E invece qualcosa non ha funzionato. Alla celebrazione di questa mia identità segreta hanno abboccato rivistucole di quelle su cui potresti scrivere tu (sia detto senza offesa, eh), ma non il giornale che legge mio padre la mattina col caffè e la sfogliatella. Come direbbero quelli della contaminazione, vado forte nell’indie ma non nel mainstream. Solo che io volevo approfittarne per infilarmi sotto le sottane delle fan di Fedez (che saranno sottane costosissime, e io devo sistemarmi, mica posso fare i video al rallentatore tutta la vita, mi sto facendo vecchio), non sotto quelle delle fan dello Stato sociale. Insomma, dove ho sbagliato?
Anonimo Napoletano
Caro Anonimo, ci ho messo due minuti a capire che non stavi scartando a priori le fan dell’Inps e che, benedetto Google, esiste un gruppo musicale chiamato Lo stato sociale (esiste ed è pure andato da Fazio e io non ne sapevo niente: come direste a Posillipo, mi sto facendo vecchia). Innanzitutto ti vorrei rassicurare: io ho quasi solo sottane Prada, e la tua Tu t’e scurdat’ ’e me era la più vista sul mio YouTube fino alla settimana scorsa (questa settimana è stata superata dal video in cui Rovazzi fa il piazzista di merendine e Gianni Morandi dice «ma questi giovani di oggi no, io ti giuro mai li capirò»). E siccome le riviste su cui scrivo, o anche solo potrei scrivere, mi guardo bene dal leggerle, ti conoscevo perché a svelarmi la tua esistenza era stata la pagina Facebook di Saviano, ovvero il mezzo di comunicazione più generalista di questo paese in cui i giornali li leggono solo i giornalisti (e li bramano solo i provinciali come te).

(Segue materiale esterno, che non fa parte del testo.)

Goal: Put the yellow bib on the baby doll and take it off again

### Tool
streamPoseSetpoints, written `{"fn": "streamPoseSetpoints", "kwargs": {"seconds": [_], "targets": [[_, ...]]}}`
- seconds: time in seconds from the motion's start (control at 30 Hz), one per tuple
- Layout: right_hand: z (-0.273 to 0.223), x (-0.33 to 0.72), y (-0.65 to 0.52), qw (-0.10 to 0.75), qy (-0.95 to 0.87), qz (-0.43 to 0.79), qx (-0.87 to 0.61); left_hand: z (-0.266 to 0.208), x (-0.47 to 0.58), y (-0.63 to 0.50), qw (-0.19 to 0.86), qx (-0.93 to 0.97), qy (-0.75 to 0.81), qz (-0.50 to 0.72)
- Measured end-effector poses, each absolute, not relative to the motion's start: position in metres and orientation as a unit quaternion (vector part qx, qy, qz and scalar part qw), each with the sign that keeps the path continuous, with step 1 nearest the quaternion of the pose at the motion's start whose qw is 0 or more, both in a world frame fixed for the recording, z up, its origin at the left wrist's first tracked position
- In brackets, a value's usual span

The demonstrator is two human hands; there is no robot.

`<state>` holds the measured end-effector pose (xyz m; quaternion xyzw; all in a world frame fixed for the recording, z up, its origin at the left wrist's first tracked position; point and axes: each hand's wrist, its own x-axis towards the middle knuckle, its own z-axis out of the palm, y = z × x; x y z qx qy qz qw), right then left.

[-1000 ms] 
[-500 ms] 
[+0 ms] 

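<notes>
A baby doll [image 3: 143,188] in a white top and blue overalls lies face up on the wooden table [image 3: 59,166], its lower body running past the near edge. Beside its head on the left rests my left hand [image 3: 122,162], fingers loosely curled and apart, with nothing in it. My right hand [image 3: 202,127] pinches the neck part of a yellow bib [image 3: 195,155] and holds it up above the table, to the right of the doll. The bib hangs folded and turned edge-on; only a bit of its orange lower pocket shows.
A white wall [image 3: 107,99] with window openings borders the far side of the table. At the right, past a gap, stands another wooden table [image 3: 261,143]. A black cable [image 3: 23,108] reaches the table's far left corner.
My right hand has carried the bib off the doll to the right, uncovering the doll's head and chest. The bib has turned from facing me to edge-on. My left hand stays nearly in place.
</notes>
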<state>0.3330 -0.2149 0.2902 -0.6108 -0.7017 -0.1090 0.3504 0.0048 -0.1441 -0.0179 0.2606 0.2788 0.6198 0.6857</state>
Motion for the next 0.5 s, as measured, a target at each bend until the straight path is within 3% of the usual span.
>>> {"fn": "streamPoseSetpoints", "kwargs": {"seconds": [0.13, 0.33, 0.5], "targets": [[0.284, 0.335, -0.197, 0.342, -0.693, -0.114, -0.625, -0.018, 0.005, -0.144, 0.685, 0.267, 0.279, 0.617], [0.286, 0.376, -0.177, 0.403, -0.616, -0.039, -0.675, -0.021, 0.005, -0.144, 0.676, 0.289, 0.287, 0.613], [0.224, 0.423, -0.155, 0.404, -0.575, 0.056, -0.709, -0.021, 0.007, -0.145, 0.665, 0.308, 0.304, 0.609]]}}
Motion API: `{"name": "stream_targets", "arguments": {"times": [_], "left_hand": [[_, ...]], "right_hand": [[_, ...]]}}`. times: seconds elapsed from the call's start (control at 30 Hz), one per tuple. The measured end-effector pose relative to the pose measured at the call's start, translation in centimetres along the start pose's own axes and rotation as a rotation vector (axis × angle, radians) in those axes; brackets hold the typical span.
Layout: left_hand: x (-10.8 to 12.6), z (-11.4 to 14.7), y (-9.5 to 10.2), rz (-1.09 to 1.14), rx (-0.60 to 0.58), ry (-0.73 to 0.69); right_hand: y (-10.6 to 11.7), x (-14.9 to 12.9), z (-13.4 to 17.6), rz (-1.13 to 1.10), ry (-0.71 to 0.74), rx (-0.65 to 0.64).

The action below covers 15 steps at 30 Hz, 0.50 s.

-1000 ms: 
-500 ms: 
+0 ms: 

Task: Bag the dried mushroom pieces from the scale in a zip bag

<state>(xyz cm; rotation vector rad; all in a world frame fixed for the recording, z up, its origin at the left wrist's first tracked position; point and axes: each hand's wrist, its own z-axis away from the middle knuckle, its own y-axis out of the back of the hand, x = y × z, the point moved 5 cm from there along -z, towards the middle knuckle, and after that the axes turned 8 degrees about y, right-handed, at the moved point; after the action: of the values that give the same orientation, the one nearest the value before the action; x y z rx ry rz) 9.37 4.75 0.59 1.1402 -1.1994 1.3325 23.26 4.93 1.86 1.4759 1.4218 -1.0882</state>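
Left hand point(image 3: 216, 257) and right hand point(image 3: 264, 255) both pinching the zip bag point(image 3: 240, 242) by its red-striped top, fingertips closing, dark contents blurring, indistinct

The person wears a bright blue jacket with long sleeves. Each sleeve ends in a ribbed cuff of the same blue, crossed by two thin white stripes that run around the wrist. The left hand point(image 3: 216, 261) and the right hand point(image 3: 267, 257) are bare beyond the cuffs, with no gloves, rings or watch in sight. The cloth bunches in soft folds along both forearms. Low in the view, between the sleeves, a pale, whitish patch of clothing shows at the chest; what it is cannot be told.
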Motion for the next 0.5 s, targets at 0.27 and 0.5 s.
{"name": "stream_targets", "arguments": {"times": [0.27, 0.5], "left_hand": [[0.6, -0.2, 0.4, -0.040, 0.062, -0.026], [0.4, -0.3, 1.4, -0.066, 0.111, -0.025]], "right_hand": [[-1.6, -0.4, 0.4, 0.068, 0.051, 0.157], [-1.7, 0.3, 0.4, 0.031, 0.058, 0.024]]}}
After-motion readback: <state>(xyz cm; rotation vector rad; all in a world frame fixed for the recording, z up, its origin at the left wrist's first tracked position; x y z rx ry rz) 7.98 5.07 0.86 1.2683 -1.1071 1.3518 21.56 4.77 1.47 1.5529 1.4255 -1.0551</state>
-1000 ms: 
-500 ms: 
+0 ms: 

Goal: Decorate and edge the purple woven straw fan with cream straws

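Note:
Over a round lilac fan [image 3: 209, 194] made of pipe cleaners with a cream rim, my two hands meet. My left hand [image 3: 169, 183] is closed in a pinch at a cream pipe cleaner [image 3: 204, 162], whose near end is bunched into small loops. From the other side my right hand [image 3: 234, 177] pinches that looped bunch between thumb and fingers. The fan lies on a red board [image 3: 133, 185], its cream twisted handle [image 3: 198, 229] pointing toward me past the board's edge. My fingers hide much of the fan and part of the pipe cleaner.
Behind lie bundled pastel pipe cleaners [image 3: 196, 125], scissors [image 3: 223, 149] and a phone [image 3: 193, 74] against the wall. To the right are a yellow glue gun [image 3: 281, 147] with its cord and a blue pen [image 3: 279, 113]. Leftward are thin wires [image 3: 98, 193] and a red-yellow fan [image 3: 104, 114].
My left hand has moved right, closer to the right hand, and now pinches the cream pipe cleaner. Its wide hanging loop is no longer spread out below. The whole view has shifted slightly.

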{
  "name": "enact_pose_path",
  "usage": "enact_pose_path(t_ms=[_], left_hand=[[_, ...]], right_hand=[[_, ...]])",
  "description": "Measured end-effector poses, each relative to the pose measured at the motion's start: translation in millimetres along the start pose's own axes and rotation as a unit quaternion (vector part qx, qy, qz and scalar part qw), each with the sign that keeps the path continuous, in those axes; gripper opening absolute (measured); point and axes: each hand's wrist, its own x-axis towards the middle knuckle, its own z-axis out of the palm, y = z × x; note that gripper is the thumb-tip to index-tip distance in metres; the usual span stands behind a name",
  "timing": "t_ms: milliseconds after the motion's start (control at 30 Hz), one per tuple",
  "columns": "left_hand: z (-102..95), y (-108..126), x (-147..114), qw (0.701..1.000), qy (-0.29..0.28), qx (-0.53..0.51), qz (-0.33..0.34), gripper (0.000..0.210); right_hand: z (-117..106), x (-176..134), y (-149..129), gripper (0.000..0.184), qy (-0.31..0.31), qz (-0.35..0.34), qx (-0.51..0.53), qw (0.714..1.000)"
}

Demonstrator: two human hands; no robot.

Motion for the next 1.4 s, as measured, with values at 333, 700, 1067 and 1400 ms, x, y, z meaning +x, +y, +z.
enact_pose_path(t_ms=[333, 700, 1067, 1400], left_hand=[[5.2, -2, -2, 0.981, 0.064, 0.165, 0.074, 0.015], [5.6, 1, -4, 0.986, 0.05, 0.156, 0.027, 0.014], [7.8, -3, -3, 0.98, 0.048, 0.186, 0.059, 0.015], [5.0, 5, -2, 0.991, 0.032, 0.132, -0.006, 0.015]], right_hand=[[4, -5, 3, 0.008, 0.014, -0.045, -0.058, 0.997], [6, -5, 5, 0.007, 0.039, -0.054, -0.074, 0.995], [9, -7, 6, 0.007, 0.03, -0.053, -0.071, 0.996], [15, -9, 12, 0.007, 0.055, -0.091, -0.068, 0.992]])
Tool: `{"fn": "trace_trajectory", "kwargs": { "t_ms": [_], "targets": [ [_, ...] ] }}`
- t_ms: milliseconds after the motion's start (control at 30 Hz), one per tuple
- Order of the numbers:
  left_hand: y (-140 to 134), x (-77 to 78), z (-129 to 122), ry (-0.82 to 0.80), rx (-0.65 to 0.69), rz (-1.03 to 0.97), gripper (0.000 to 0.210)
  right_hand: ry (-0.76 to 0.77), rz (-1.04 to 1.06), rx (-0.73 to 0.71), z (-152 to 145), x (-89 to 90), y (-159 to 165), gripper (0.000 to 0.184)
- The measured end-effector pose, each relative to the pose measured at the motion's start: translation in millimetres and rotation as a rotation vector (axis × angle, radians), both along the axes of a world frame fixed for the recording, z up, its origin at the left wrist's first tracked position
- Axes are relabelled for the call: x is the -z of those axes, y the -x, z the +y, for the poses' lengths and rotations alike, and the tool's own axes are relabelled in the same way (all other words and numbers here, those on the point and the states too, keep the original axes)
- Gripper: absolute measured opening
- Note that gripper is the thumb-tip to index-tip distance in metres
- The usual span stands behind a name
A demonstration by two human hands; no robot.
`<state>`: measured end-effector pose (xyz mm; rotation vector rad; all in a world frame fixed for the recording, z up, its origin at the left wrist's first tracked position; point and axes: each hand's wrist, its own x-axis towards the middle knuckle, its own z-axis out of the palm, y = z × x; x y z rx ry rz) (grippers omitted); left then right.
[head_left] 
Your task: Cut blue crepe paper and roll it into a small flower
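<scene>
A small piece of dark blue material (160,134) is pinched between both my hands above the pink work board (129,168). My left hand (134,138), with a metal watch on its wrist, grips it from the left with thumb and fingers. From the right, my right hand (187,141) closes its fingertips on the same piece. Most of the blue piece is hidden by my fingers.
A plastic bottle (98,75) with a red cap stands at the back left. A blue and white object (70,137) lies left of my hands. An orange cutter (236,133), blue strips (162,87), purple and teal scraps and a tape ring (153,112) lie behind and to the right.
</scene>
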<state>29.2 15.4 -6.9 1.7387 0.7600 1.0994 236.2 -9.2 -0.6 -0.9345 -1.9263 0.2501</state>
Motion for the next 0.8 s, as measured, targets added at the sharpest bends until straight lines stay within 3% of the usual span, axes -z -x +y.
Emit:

Quanto all’identità, capisco il problema. La scissione tra il non volere le palle scassate da gente che per strada ti chiede un selfie, e il chiederti cosa sei famoso a fare se poi al ristorante non ti danno un tavolo senza prenotazione. Dall’anonimato si esce solo a mezzo calunnia: hai provato a spargere la voce che in realtà sei Elena Ferrante?